China's state media has raised to 35 the death toll from unrest this week in far western Xinjiang region, and denounced the clashes, the deadliest in four years, as a "terrorist attack".

Xinjiang is home to a large Muslim Uighur community and violence focusing on its discontent had been confined recently to southern districts. The altercations in Shanshan county on Wednesday marked a return of unrest to Xinjiang's north.

Many Uighurs, Muslims who speak a Turkic language, chafe at what they call Chinese government restrictions on their culture, language and religion. China says it grants Uighurs wide-ranging freedoms and accuses extremists of separatism.

On Wednesday, gangs with knives attacked a police station and a government building and set fire to police cars. Twenty-four people died in clashes with police, including 16 Uighurs, state news agency Xinhua said.

According to Xinhua's latest dispatch on Thursday night, eight more died in the police response. It called the incident a "violent terrorist attack" and said the overall situation was now "on the whole, stable".

An officer at Shanshan county's public security, or police, bureau told Reuters by telephone that the cause of the riots and the ethnic origin of the attackers remained unclear.

Xinjiang government officials could not be reached.

A resident of Shanshan, speaking by telephone, said police officers were patrolling town streets, though he was unable to say if their presence was heavier than usual.

Foreign Ministry spokeswoman Hua Chunying condemned the icnident, though she stopped short of saying who was behind it.

"This is a violent terrorist surprise attack. There is no doubt about that," she said at a daily ministry briefing. "But with regard to who they are, or whether foreign forces were involved ... local public security is vigorously investigating."

CLASH IN THE SOUTH

A clash two months ago in Xinjiang's south, involving axes, knives and at least one gun, culminated in a house being burned down, with 21 people dead. The local government also described that incident as a "terrorist attack".

Uighurs make up 88 percent of residents in Shanshan county, according to the Global Times, a tabloid owned by the Communist Party's mouthpiece, the People's Daily.

Dilxat Raxit, the Sweden-based spokesman for the exiled World Uyghur Congress, blamed the "continued suppression and provocation" in Xinjiang for the conflict.

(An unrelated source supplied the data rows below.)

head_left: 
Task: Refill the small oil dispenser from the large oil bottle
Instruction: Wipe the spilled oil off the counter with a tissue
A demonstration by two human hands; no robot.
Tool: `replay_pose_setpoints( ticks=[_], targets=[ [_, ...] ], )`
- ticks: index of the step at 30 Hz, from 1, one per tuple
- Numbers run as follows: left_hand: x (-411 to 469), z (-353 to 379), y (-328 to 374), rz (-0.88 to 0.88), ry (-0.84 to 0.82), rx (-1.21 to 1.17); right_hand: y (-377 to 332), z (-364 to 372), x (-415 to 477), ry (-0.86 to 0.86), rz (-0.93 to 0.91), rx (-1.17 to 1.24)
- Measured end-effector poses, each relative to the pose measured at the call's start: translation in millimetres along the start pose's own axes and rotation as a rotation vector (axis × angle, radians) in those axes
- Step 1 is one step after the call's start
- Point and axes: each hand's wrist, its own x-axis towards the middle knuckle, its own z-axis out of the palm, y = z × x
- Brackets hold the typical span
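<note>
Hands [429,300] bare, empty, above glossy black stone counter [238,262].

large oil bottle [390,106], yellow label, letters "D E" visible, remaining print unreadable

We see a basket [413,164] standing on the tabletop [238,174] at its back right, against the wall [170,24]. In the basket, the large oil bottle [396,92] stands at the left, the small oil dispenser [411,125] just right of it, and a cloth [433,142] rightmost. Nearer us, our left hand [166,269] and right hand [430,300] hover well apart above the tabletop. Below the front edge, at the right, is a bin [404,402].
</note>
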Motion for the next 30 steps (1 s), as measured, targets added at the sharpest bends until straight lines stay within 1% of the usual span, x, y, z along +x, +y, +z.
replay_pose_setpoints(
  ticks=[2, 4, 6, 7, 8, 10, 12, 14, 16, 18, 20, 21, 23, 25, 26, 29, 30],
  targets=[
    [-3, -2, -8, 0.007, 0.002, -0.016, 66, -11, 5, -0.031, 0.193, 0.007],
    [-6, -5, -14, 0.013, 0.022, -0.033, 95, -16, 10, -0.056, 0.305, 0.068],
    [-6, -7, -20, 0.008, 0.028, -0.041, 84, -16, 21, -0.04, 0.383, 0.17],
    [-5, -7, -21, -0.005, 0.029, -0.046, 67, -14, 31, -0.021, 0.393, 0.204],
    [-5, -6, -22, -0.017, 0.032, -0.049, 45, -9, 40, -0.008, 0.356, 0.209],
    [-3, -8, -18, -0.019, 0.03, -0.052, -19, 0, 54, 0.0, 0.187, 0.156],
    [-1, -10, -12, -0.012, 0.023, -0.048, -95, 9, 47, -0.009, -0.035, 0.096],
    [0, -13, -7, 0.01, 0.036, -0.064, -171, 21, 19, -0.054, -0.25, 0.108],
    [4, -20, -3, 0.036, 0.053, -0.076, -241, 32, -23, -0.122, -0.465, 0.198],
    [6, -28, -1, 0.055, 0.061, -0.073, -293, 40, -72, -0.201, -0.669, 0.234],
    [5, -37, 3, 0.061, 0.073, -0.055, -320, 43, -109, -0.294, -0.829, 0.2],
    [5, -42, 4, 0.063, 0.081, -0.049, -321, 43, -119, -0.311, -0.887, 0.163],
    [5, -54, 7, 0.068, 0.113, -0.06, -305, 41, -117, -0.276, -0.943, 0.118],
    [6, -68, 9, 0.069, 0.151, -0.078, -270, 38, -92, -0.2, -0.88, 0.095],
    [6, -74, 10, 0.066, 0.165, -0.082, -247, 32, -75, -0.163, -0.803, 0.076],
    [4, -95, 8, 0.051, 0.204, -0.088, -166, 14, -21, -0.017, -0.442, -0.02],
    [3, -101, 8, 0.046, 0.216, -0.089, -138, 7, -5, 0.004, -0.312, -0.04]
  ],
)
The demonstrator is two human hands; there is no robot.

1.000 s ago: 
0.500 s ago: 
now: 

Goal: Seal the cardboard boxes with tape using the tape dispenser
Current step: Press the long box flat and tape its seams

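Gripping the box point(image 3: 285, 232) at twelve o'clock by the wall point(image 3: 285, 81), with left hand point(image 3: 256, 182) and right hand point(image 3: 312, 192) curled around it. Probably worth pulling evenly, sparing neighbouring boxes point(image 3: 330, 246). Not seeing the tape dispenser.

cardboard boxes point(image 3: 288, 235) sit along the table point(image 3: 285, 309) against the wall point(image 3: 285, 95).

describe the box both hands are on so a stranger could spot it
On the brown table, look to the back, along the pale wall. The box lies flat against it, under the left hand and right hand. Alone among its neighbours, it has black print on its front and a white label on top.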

Duncan Innes-Ker of the Economist Intelligence Unit said the latest deaths highlighted the failure of Chinese authorities to resolve the region's ethnic and religious tensions.

"The government needs to come up with a new approach to dealing with ethnic and religious strains in China's minority regions, as its past efforts to address them with tight security and economic development have been a manifest failure," Innes-Ker said in a statement.

The Global Times renewed accusations by the authorities that "overseas terrorist forces" were to blame.

"Many foreign forces would like to see turbulence in Xinjiang, but those with a little analytical sense know this can hardly be reality," it said in an editorial.

Wednesday's unrest was the deadliest in Xinjiang since July 2009, when nearly 200 people were killed in riots pitting Uighurs against ethnic Chinese in the region's capital Urumqi, about 200 km (125 miles) northwest of Shanshan.